Output exactly the lines that run from the start of the records to the line with "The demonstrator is", counting both ends, and skip the pictures.

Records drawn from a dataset
·····
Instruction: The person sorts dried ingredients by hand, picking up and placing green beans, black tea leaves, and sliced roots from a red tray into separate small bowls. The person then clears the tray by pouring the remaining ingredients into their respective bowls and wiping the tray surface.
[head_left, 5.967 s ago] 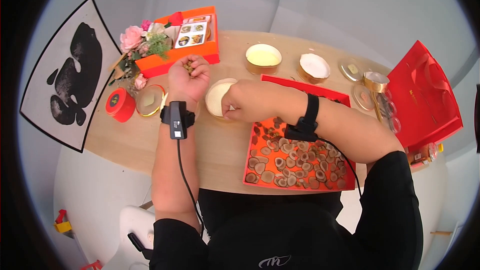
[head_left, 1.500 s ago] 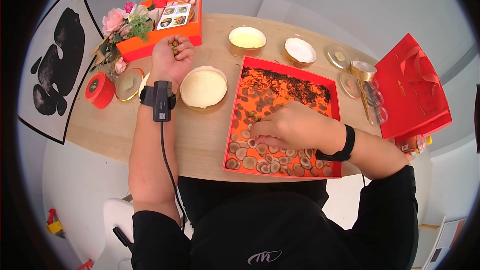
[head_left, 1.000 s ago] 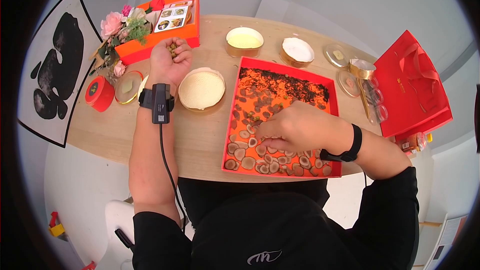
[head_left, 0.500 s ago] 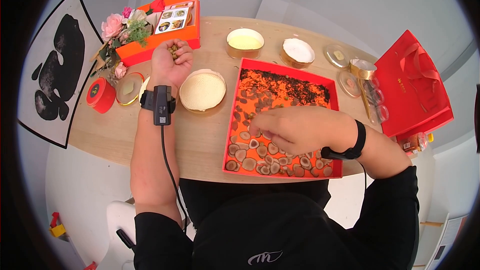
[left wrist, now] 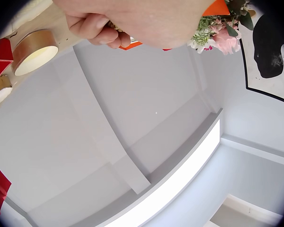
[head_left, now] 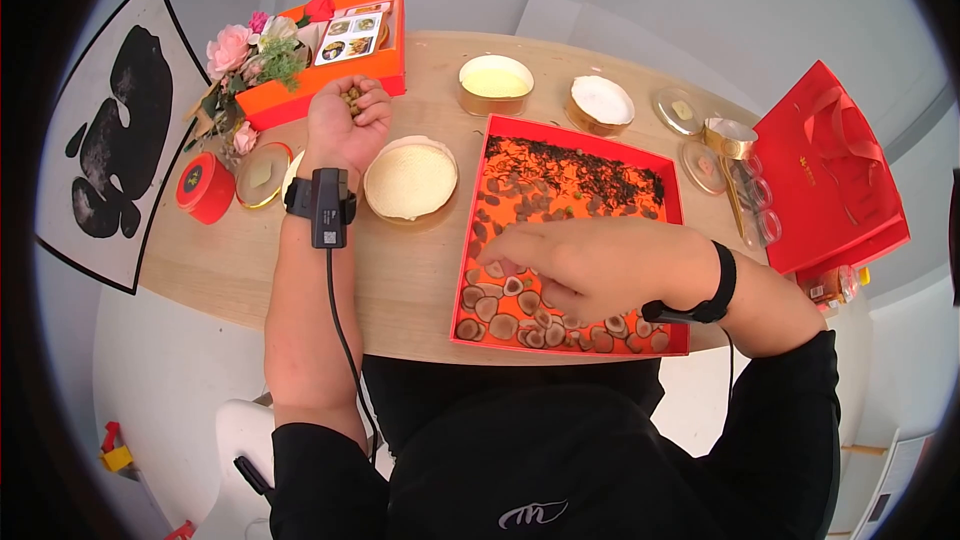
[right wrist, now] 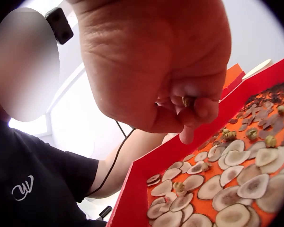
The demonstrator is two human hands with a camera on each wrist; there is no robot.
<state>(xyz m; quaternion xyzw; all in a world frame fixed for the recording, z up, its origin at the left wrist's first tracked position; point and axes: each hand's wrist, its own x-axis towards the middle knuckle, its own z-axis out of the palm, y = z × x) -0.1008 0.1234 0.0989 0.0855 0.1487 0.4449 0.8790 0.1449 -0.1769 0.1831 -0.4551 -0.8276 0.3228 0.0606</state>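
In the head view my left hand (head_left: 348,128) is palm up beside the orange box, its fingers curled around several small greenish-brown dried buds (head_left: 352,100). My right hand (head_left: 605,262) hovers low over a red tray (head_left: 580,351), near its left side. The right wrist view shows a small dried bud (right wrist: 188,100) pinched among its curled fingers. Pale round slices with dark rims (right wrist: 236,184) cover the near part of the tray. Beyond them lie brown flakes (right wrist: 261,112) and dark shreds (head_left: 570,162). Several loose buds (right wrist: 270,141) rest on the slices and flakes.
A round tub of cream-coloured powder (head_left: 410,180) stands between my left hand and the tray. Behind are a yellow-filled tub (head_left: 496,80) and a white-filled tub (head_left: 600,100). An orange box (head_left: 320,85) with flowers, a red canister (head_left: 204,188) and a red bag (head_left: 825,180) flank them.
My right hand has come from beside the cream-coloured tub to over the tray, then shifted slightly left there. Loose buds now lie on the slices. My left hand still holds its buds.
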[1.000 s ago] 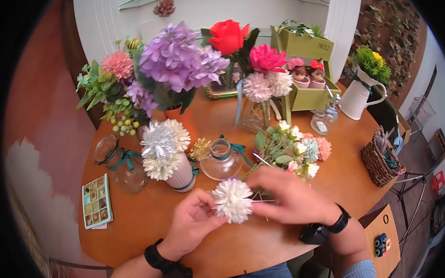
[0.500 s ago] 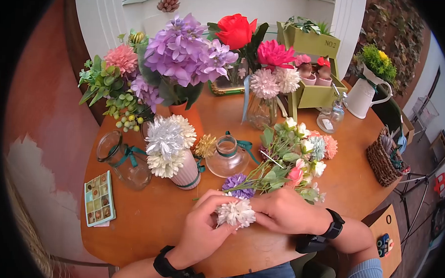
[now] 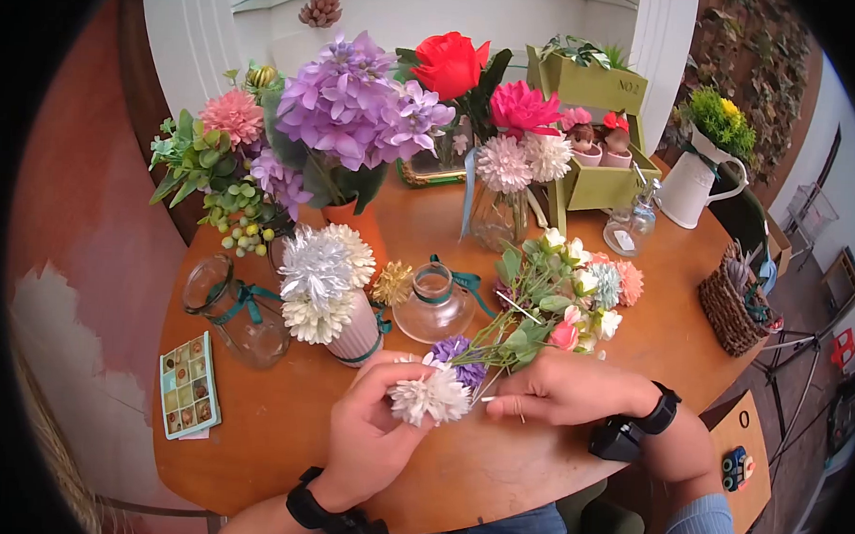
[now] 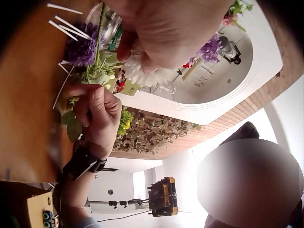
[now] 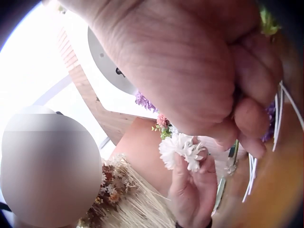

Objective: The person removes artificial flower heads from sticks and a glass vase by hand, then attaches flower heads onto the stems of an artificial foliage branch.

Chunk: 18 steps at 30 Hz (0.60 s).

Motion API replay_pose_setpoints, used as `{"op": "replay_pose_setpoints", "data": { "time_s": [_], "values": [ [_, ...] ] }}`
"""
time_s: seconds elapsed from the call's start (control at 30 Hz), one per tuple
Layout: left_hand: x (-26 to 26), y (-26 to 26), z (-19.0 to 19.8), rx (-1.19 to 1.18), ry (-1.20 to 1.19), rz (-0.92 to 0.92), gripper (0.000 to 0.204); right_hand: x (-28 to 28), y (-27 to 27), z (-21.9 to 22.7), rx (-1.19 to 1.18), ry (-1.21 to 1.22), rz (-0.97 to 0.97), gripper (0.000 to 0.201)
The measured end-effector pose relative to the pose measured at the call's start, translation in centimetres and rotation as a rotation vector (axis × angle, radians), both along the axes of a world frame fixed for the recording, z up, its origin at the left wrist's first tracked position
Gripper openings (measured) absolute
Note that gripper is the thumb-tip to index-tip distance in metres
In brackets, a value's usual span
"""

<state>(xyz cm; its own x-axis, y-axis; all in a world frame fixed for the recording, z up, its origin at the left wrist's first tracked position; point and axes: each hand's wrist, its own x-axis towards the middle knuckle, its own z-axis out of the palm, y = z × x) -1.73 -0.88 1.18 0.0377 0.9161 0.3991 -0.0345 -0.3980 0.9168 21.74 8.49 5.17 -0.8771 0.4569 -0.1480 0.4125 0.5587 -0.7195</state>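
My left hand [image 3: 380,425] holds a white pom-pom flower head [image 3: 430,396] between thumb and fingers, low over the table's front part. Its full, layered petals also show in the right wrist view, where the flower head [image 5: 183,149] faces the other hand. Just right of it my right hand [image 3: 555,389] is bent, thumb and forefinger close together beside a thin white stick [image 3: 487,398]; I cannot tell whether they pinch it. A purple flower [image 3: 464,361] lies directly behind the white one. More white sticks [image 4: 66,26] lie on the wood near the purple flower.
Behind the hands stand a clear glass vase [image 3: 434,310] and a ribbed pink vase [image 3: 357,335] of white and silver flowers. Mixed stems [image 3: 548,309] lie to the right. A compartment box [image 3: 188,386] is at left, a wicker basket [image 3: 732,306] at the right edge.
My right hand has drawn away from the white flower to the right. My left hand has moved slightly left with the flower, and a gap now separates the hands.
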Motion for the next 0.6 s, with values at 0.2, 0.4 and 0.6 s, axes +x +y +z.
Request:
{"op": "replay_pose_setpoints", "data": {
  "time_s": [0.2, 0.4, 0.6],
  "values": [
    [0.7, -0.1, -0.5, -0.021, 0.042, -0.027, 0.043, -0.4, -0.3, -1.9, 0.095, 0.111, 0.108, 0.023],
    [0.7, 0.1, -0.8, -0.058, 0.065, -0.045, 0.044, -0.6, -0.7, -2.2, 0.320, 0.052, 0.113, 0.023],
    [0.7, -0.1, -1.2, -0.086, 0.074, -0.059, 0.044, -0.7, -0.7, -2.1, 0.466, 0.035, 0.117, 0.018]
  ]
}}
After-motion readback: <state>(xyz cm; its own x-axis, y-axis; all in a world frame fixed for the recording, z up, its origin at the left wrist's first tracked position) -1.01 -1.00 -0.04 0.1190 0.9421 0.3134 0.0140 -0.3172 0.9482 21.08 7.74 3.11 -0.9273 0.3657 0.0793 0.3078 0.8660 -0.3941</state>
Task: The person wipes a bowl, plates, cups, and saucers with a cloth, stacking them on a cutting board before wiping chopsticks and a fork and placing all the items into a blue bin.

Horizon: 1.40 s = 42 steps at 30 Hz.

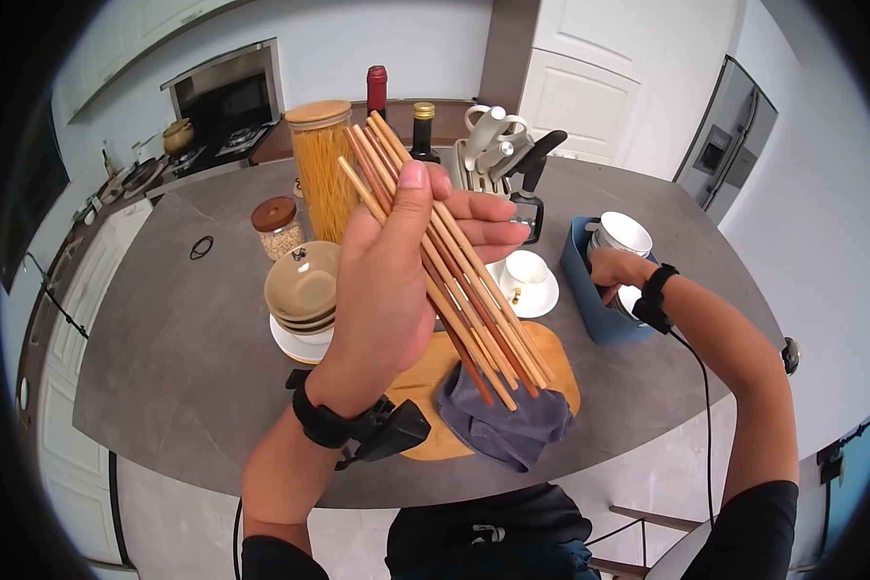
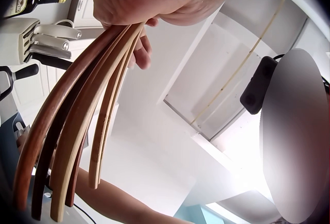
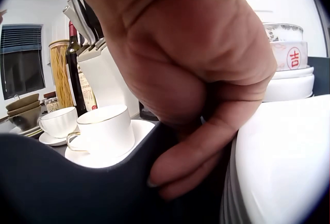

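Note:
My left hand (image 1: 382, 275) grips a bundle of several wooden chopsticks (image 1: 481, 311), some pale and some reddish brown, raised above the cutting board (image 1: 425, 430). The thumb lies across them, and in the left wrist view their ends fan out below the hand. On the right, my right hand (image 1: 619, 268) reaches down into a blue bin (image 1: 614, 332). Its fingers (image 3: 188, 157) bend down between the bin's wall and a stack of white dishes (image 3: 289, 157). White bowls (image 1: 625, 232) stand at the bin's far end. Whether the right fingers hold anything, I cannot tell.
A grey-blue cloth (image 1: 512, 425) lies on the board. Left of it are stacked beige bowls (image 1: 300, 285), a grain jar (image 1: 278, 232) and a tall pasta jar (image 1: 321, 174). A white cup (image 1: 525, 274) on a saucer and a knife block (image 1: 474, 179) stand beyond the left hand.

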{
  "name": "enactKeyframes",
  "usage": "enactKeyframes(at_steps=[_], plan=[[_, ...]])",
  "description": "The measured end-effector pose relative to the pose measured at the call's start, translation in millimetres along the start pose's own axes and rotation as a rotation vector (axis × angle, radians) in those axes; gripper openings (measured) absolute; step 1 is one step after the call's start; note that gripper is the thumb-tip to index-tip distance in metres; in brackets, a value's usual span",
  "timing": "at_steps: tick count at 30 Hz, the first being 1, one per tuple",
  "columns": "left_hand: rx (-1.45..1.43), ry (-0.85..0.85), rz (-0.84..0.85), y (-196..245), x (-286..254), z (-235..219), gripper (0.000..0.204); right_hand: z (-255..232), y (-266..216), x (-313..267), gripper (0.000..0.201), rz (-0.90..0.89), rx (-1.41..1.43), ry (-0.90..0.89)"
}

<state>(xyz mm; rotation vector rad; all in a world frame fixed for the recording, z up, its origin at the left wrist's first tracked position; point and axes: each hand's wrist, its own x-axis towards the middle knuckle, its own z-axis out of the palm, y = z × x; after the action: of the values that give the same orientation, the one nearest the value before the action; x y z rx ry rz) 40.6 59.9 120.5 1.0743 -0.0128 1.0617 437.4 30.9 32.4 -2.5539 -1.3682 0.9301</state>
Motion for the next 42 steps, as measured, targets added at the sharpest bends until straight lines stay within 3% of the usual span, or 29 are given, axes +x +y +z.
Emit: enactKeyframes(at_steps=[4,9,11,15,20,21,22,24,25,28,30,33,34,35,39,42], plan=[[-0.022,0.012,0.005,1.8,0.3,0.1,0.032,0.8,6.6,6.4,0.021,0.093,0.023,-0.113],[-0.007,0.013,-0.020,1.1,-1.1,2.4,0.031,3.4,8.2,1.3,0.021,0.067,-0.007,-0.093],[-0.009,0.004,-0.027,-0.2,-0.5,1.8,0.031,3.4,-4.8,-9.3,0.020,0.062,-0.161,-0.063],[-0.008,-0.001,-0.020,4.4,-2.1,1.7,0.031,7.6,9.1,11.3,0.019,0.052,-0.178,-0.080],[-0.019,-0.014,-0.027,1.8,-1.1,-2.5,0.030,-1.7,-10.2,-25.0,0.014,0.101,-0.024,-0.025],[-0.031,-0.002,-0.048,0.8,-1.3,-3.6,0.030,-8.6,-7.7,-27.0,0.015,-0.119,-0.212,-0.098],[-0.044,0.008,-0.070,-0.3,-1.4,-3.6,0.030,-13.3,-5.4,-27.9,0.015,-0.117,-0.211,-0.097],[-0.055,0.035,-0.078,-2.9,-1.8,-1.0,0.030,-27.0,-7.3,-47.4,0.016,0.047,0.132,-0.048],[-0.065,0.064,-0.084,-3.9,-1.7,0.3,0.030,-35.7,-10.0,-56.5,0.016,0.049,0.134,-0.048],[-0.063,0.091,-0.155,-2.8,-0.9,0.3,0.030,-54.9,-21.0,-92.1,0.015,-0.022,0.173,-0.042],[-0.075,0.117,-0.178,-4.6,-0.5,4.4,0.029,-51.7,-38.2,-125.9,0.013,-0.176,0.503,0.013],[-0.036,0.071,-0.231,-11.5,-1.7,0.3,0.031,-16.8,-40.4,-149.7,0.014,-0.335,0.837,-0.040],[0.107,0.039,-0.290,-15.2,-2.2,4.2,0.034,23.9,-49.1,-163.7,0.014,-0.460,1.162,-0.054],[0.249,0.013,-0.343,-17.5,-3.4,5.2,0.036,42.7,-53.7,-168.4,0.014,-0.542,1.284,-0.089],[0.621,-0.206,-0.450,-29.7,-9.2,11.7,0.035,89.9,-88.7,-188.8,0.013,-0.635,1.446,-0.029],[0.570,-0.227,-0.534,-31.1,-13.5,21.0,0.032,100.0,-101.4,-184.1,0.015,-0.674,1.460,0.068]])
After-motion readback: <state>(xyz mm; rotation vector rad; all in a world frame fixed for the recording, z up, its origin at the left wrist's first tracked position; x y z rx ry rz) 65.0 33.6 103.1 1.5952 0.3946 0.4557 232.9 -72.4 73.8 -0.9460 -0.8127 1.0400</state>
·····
> **Answer to this problem**
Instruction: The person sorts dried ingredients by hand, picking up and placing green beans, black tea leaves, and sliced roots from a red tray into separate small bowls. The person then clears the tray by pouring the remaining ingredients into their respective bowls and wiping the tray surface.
[head_left, 5.967 s ago] 
[head_left, 1.500 s ago] 
[head_left, 1.000 s ago] 
[head_left, 0.500 s ago] 
[left wrist, now] 
[head_left, now] 
[right wrist, now] 
The demonstrator is two human hands with a camera on each wrist; there is no robot.

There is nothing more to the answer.